▶ _What to produce_:
Transcribe all of the data exactly. Images stay out.

[Start of Attachment]

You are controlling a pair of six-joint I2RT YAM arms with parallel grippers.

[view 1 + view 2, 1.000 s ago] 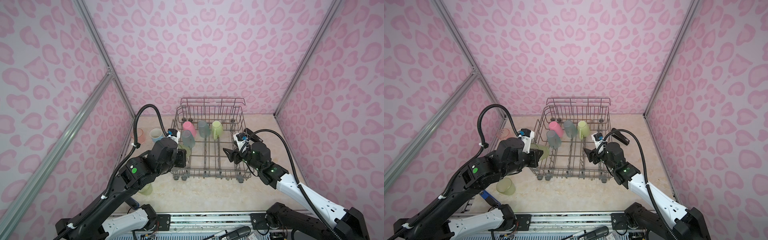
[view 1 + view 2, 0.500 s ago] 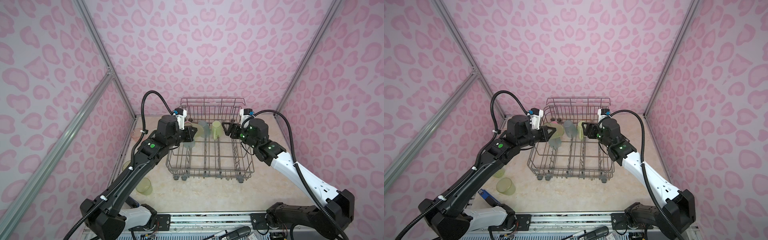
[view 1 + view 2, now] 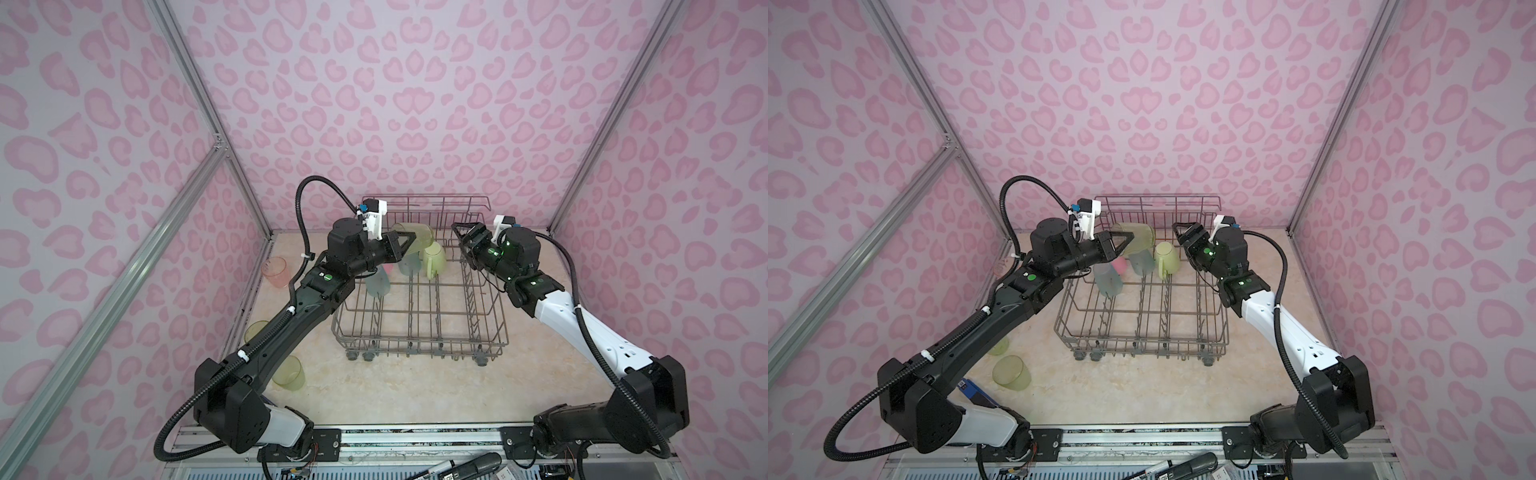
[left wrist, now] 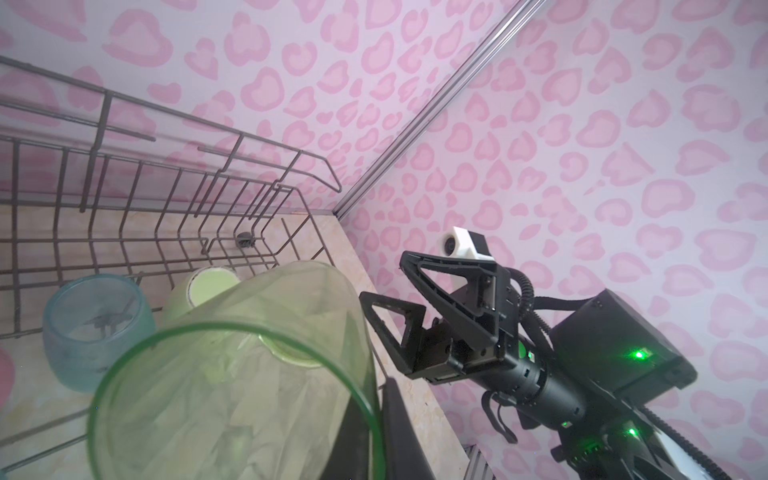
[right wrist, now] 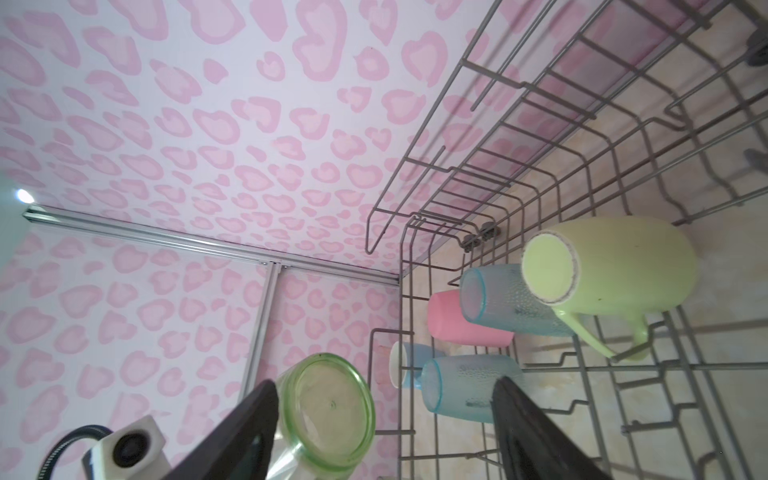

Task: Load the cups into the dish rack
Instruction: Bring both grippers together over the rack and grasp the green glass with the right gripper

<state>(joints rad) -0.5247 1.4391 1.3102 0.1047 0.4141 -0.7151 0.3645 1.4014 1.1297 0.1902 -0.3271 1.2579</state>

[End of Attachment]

▶ _Task answer_:
You are controlling a pair of six-joint I2RT YAM arms with parallel grippers.

[view 1 + view 2, 1.000 s ago] 
[view 1 + view 2, 0.500 s ago] 
[view 1 + view 2, now] 
[left wrist, now] 
[right wrist, now] 

Task: Load the cups into the dish rack
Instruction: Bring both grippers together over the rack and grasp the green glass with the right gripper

<state>(joints rad) -0.5247 1.4391 1.3102 0.1047 0.4141 -0.7151 0.3645 1.4014 1.1297 0.1902 -0.3271 1.2579</state>

The output is complete, and nothing more is needed.